How to help contributors avoid writing a patch for an unmaintained dead rotten project where nobody will ever notice and appreciate their contribution?

This problem actually affects a larger group: Translators, documentators and bug reporters all waste time working on projects that will never see a release again. One year ago, one third of the non-archived modules in GNOME Git had not seen any code activity for more than two years. Obviously, these dead projects are not a good idea to contribute to if you have no experience in software project management yet but just want to contribute a small patch that scratches your own itch.

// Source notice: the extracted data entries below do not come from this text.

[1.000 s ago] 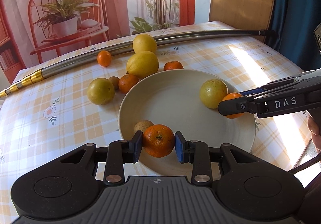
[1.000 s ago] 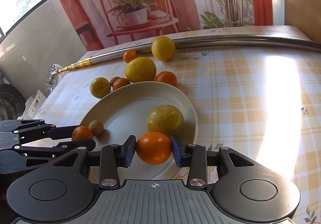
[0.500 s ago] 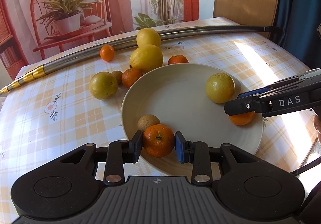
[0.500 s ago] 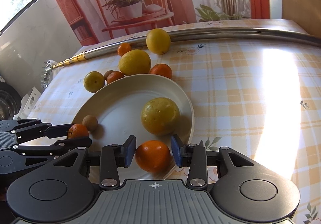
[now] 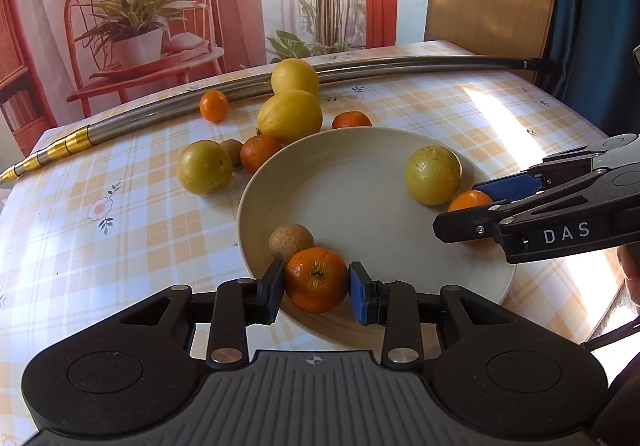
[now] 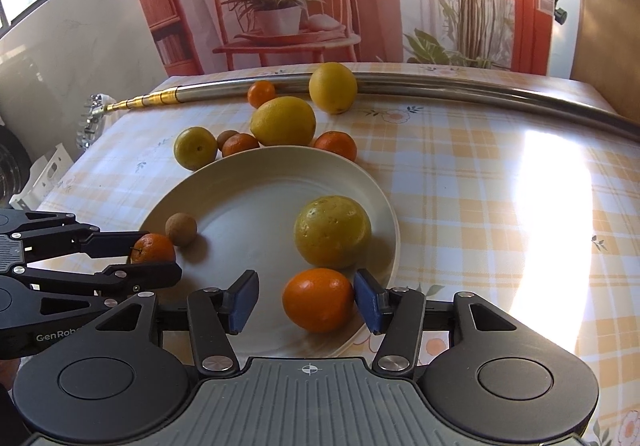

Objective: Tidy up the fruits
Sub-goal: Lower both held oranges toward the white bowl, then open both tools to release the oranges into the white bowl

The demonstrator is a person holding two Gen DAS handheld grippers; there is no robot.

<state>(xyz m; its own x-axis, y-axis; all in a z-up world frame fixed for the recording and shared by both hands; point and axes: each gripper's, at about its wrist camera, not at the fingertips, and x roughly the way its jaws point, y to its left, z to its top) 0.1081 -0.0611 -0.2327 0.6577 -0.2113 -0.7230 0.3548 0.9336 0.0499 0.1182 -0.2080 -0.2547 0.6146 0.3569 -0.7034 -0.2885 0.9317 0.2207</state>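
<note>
Right hand-held gripper (image 6: 306,300) widened, releasing orange (image 6: 318,298) onto plate (image 6: 256,182); left hand-held gripper (image 5: 316,284) grips mandarin (image 5: 316,278).

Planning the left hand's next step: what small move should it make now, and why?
Probably open the left tool: its fingers still pinch the tangerine, which already sits over the plate beside a small brown fruit. The right tool has already opened around its orange.
</note>
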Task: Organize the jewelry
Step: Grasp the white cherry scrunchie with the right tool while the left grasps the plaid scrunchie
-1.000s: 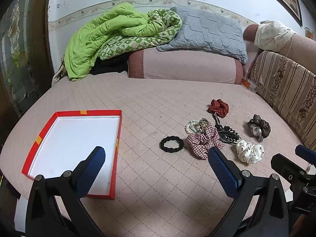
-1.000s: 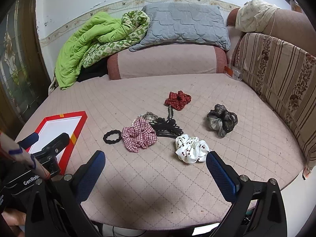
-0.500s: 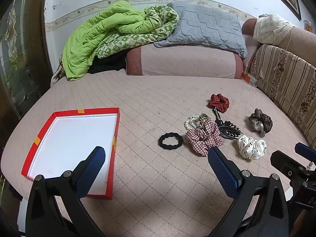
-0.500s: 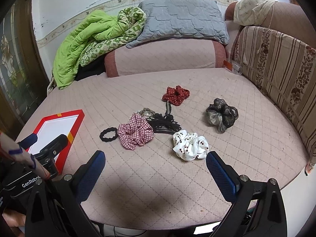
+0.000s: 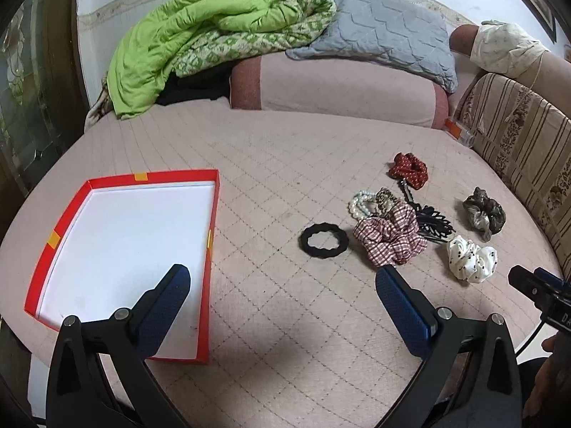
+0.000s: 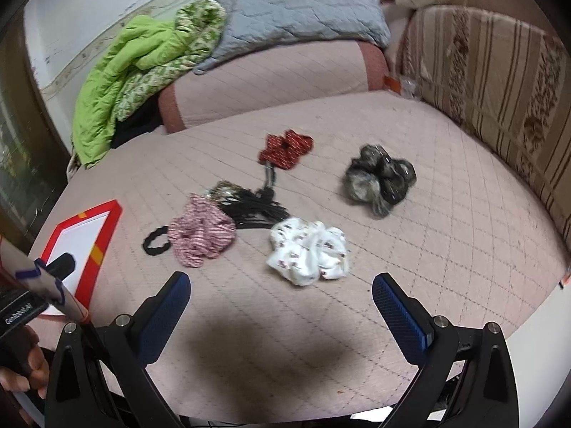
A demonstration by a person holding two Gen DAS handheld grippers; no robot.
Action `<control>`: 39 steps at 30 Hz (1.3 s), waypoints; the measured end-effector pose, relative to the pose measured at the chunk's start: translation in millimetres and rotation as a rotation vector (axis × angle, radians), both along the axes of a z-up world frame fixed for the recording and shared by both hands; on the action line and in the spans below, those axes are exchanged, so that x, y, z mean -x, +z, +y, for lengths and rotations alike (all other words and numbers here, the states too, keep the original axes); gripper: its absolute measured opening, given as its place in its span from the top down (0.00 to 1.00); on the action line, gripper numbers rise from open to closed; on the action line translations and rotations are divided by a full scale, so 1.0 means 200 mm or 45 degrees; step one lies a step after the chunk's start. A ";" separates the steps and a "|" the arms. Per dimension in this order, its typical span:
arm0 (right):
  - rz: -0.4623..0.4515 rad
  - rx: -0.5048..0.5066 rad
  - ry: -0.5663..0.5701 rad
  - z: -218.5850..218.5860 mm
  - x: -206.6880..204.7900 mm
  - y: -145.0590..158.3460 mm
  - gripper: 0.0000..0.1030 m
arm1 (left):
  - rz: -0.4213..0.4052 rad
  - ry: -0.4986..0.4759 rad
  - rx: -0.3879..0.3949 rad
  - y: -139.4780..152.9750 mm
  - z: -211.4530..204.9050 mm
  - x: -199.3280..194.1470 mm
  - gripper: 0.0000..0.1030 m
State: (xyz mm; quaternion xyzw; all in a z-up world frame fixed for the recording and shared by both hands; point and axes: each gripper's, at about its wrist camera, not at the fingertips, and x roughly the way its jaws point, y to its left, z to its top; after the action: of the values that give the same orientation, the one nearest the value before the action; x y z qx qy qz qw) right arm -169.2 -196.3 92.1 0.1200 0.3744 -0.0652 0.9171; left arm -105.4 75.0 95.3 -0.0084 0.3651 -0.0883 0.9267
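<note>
While both tools hover above the quilted bed (image 5: pixel 278 164) with nothing grasped, the scene shows the opening of a sorting step. The left gripper (image 5: pixel 282 303) has its fingers spread wide and empty, above the near right corner of the red box (image 5: pixel 210 214), whose white floor is bare. The right gripper (image 6: pixel 280 306) is likewise wide open and empty, with the white dotted scrunchie (image 6: pixel 308 251) just beyond its fingertips. Further items lie clustered to the right of the box: a black hair tie (image 5: pixel 323 240), a plaid scrunchie (image 5: pixel 390 237) touching a black claw clip (image 5: pixel 433 223), a pearl bracelet (image 5: pixel 362 205), a red dotted scrunchie (image 5: pixel 408 171) and, apart from the rest, a dark grey scrunchie (image 5: pixel 485 212).

The step in hand appears to be a first pick. It is done well by taking an isolated, soft piece first, lowering the fingers to straddle its bulk, and pinching cloth only, not the quilt beneath. The plaid scrunchie and clip, being in contact, are best left until neighbours are cleared. The right view is somewhat blurred, so fine detail there is uncertain.
</note>
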 end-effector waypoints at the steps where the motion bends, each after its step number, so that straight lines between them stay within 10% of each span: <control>1: 0.012 -0.007 -0.010 -0.02 -0.01 -0.02 0.00 | 0.011 -0.006 0.003 -0.01 0.00 -0.01 0.00; 17: 0.174 -0.129 0.053 -0.16 -0.34 -0.28 0.08 | 0.120 -0.150 0.030 -0.10 -0.14 -0.15 0.00; 20: 0.230 -0.130 0.069 -0.14 -0.40 -0.33 0.27 | 0.139 -0.178 0.043 -0.11 -0.18 -0.20 0.00; 24: 0.233 -0.127 0.064 -0.15 -0.41 -0.35 0.76 | 0.157 -0.234 0.081 -0.10 -0.24 -0.26 0.00; 36: 0.154 -0.243 0.040 -0.22 -0.37 -0.30 0.78 | 0.250 -0.369 -0.056 -0.29 -0.59 -0.49 0.05; 39: 0.140 -0.245 0.038 -0.22 -0.37 -0.29 0.78 | 0.278 -0.382 -0.092 -0.35 -0.65 -0.52 0.23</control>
State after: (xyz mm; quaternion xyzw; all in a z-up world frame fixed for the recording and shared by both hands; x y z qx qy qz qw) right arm -96.0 -240.3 34.1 0.1982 0.4304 -0.0217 0.8803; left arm -2.0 -54.2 25.8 0.0698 0.4635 -0.2111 0.8578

And as we discussed this I pointed to a university paper I wrote a year ago, comparing Apache and GNOME.
Realizing how often I refer to it it’s probably useful to link the PDF file:

Indicators for Missing Maintainership in Collaborative Open Source Projects (PDF)

Very quickly after that discussion, Frédéric created a “GNOME Project Health” webpage based on metrics in that paper.
Frédéric’s page allows to see which listed GNOME maintainers are active, how active the project is (the higher the score, the less activity exists), and in which programming language(s) the project is written. It’s a great start and I owe Frédéric a beer for it.

If you are a GNOME project maintainer you can help improving it:
If your project is mostly written in the programming languages X and Y, add the lines

<programming-language>X</programming-language>
<programming-language>Y</programming-language>

to the .doap file in the top level folder in Git, and check if the maintainers listed in the DOAP file do not collide with the reality out there.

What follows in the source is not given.